# [WORK TASK]
Once the pictures are set aside, repeat all of the data below exactly.

:::::

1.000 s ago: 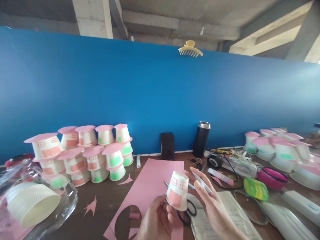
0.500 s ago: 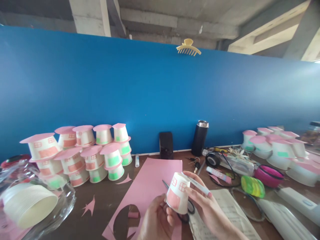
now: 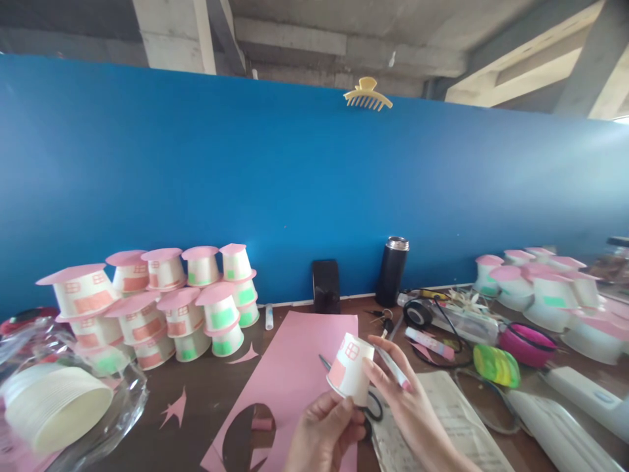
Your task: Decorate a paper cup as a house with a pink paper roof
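Observation:
I hold an upturned white paper cup (image 3: 350, 369) with pink paper windows and a pink door between both hands, low in the middle. My left hand (image 3: 324, 434) pinches the cup's rim from below. My right hand (image 3: 407, 403) touches the cup's right side and grips a white pen with a pink end (image 3: 392, 368) between its fingers. Under the cup lie a pink paper sheet (image 3: 299, 367) with a round hole cut out and black-handled scissors (image 3: 369, 410).
Stacks of finished pink-roofed cups (image 3: 157, 305) stand at left against the blue wall, more (image 3: 545, 292) at right. A bag of plain cups (image 3: 54, 406) lies at lower left. A phone (image 3: 326, 286), black flask (image 3: 392, 271), tape roll (image 3: 419, 314), glue stick (image 3: 425, 342) and printed sheet (image 3: 452, 419) sit behind and right.
The cup has been turned a little, so the door now faces more to the left. My left hand slid lower on the rim. The right hand with the pen closed against the cup.

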Motion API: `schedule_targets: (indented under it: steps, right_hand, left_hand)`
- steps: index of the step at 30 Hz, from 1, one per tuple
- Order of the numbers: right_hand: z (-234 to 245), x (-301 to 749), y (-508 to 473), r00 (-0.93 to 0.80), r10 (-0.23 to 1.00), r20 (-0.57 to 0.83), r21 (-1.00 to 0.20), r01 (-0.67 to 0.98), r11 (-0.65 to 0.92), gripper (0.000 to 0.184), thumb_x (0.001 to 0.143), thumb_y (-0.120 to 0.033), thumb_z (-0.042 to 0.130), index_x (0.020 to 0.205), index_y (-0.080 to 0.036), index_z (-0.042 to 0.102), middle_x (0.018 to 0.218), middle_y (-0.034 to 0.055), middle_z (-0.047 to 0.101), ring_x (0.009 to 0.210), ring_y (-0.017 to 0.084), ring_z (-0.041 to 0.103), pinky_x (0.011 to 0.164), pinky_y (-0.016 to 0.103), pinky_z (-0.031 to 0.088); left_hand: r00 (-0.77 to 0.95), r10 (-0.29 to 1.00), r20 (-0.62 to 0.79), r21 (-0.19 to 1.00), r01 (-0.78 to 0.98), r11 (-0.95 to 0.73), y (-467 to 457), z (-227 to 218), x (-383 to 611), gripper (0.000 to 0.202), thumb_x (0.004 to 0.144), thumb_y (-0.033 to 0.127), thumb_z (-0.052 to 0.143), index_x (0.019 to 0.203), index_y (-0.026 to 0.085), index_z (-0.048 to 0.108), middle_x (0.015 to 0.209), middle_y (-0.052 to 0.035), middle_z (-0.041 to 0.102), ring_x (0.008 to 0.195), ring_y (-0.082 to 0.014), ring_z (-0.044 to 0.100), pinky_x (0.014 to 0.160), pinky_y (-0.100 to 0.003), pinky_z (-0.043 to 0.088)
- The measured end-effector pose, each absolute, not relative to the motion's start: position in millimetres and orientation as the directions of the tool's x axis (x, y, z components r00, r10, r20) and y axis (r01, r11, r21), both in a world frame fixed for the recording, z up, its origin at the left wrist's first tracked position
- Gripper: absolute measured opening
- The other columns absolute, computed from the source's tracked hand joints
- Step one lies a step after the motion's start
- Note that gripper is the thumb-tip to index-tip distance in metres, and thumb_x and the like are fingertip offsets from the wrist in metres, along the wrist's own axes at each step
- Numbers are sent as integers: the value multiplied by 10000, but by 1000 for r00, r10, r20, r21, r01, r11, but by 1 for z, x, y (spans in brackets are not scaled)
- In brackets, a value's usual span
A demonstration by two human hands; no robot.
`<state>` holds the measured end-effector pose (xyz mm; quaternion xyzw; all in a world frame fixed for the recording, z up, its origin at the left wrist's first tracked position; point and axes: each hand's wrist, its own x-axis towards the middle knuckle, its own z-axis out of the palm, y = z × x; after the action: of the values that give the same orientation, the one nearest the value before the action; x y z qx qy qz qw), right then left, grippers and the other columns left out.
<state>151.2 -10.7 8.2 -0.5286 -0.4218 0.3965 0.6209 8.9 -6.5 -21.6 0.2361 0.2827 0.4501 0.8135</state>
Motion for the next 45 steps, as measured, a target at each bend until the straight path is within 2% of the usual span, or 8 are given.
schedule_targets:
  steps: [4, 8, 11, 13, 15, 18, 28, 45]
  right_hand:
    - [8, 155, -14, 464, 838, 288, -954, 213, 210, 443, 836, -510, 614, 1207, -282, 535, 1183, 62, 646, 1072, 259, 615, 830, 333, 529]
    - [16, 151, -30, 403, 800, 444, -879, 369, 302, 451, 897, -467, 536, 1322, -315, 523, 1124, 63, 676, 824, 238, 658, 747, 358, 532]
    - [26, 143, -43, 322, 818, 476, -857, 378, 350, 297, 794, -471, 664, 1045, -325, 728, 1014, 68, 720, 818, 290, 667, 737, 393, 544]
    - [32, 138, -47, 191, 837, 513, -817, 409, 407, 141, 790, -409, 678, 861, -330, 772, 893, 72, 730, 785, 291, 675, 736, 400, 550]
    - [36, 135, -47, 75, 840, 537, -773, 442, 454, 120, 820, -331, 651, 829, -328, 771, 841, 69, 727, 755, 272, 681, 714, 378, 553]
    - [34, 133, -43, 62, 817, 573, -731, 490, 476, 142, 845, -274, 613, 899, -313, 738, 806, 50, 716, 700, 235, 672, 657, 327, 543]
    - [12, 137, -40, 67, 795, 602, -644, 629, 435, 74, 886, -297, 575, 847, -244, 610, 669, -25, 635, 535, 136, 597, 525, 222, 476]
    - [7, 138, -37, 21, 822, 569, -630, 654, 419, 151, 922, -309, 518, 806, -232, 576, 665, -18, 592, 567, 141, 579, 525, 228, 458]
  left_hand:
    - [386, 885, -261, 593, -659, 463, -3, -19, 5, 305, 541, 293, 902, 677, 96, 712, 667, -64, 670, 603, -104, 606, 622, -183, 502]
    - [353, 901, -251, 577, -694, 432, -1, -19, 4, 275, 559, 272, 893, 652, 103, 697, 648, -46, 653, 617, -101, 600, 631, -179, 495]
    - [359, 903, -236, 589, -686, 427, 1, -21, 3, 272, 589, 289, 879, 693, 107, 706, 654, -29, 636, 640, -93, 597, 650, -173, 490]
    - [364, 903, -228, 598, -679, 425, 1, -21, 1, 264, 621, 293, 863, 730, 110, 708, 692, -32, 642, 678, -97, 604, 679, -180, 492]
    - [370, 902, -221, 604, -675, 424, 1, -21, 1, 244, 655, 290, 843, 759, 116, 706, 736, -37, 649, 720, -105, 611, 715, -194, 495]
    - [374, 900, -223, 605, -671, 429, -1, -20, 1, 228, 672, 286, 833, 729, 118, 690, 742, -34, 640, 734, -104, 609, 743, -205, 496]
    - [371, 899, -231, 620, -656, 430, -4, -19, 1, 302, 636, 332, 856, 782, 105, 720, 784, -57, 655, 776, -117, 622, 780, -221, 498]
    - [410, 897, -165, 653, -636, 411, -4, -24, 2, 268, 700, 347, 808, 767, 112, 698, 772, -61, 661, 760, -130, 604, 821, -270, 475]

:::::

# [EXERCISE ANSWER]
1.000 s ago: 
0.500 s ago: 
now: 
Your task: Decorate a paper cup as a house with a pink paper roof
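Observation:
I hold an upturned white paper cup (image 3: 350, 369) with pink paper windows and a pink door between both hands, low in the middle. My left hand (image 3: 324, 434) pinches the cup's rim from below. My right hand (image 3: 407, 403) touches the cup's right side and grips a white pen with a pink end (image 3: 392, 368) between its fingers. Under the cup lie a pink paper sheet (image 3: 299, 367) with a round hole cut out and black-handled scissors (image 3: 369, 410).
Stacks of finished pink-roofed cups (image 3: 157, 305) stand at left against the blue wall, more (image 3: 545, 292) at right. A bag of plain cups (image 3: 54, 406) lies at lower left. A phone (image 3: 326, 286), black flask (image 3: 392, 271), tape roll (image 3: 419, 314), glue stick (image 3: 425, 342) and printed sheet (image 3: 452, 419) sit behind and right.
The cup has been turned a little, so the door now faces more to the left. My left hand slid lower on the rim. The right hand with the pen closed against the cup.
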
Motion API: `schedule_targets: (indented under it: steps, right_hand, left_hand)`
- steps: index of the step at 30 Hz, from 1, one per tuple
- Order of the numbers: right_hand: z (-234 to 245), x (-301 to 749), y (-508 to 473), r00 (-0.93 to 0.80), r10 (-0.23 to 1.00), r20 (-0.57 to 0.83), r21 (-1.00 to 0.20), r01 (-0.67 to 0.98), r11 (-0.65 to 0.92), gripper (0.000 to 0.184), thumb_x (0.001 to 0.143), thumb_y (-0.120 to 0.033), thumb_z (-0.042 to 0.130), index_x (0.020 to 0.205), index_y (-0.080 to 0.036), index_z (-0.042 to 0.102), middle_x (0.018 to 0.218), middle_y (-0.034 to 0.055), middle_z (-0.047 to 0.101), ring_x (0.009 to 0.210), ring_y (-0.017 to 0.084), ring_z (-0.041 to 0.103), pinky_x (0.011 to 0.164), pinky_y (-0.016 to 0.103), pinky_z (-0.031 to 0.088); left_hand: r00 (-0.77 to 0.95), r10 (-0.29 to 1.00), r20 (-0.62 to 0.79), r21 (-0.19 to 1.00), r01 (-0.78 to 0.98), r11 (-0.95 to 0.73), y (-467 to 457), z (-227 to 218), x (-383 to 611), gripper (0.000 to 0.202), thumb_x (0.004 to 0.144), thumb_y (-0.033 to 0.127), thumb_z (-0.052 to 0.143), index_x (0.019 to 0.203), index_y (-0.026 to 0.085), index_z (-0.048 to 0.108), middle_x (0.015 to 0.209), middle_y (-0.052 to 0.035), middle_z (-0.041 to 0.102), ring_x (0.008 to 0.195), ring_y (-0.082 to 0.014), ring_z (-0.044 to 0.100), pinky_x (0.014 to 0.160), pinky_y (-0.100 to 0.003), pinky_z (-0.043 to 0.088)
- The measured end-effector pose, each absolute, not relative to the motion's start: position in millimetres and orientation as the directions of the tool's x axis (x, y, z components r00, r10, r20) and y axis (r01, r11, r21), both in a world frame fixed for the recording, z up, its origin at the left wrist's first tracked position
- Gripper: absolute measured opening
- The other columns absolute, computed from the source's tracked hand joints
- Step one lies a step after the motion's start
- Note that gripper is the thumb-tip to index-tip distance in metres, and thumb_x and the like are fingertip offsets from the wrist in metres, along the wrist's own axes at each step
- Numbers are sent as integers: the value multiplied by 10000, but by 1000 for r00, r10, r20, r21, r01, r11, but by 1 for z, x, y (spans in brackets are not scaled)
- In brackets, a value's usual span
A demonstration by two human hands; no robot.
`<state>` holds the measured end-effector pose (xyz mm; quaternion xyzw; all in a world frame fixed for the recording, z up, its origin at the left wrist's first tracked position; point and axes: each hand's wrist, its own x-axis towards the middle knuckle, its own z-axis out of the palm, y = z × x; after the action: of the values that give the same orientation, the one nearest the value before the action; x y z qx qy qz qw), right then left, grippers and the other columns left out.
<state>151.2 -10.7 8.2 -0.5286 -0.4218 0.3965 0.6209 8.9 -6.5 -21.6 0.2361 0.2827 0.4501 0.8135</state>
Motion for the next 45 steps, as measured, a target at each bend until the straight path is within 2% of the usual span, or 8 are given.
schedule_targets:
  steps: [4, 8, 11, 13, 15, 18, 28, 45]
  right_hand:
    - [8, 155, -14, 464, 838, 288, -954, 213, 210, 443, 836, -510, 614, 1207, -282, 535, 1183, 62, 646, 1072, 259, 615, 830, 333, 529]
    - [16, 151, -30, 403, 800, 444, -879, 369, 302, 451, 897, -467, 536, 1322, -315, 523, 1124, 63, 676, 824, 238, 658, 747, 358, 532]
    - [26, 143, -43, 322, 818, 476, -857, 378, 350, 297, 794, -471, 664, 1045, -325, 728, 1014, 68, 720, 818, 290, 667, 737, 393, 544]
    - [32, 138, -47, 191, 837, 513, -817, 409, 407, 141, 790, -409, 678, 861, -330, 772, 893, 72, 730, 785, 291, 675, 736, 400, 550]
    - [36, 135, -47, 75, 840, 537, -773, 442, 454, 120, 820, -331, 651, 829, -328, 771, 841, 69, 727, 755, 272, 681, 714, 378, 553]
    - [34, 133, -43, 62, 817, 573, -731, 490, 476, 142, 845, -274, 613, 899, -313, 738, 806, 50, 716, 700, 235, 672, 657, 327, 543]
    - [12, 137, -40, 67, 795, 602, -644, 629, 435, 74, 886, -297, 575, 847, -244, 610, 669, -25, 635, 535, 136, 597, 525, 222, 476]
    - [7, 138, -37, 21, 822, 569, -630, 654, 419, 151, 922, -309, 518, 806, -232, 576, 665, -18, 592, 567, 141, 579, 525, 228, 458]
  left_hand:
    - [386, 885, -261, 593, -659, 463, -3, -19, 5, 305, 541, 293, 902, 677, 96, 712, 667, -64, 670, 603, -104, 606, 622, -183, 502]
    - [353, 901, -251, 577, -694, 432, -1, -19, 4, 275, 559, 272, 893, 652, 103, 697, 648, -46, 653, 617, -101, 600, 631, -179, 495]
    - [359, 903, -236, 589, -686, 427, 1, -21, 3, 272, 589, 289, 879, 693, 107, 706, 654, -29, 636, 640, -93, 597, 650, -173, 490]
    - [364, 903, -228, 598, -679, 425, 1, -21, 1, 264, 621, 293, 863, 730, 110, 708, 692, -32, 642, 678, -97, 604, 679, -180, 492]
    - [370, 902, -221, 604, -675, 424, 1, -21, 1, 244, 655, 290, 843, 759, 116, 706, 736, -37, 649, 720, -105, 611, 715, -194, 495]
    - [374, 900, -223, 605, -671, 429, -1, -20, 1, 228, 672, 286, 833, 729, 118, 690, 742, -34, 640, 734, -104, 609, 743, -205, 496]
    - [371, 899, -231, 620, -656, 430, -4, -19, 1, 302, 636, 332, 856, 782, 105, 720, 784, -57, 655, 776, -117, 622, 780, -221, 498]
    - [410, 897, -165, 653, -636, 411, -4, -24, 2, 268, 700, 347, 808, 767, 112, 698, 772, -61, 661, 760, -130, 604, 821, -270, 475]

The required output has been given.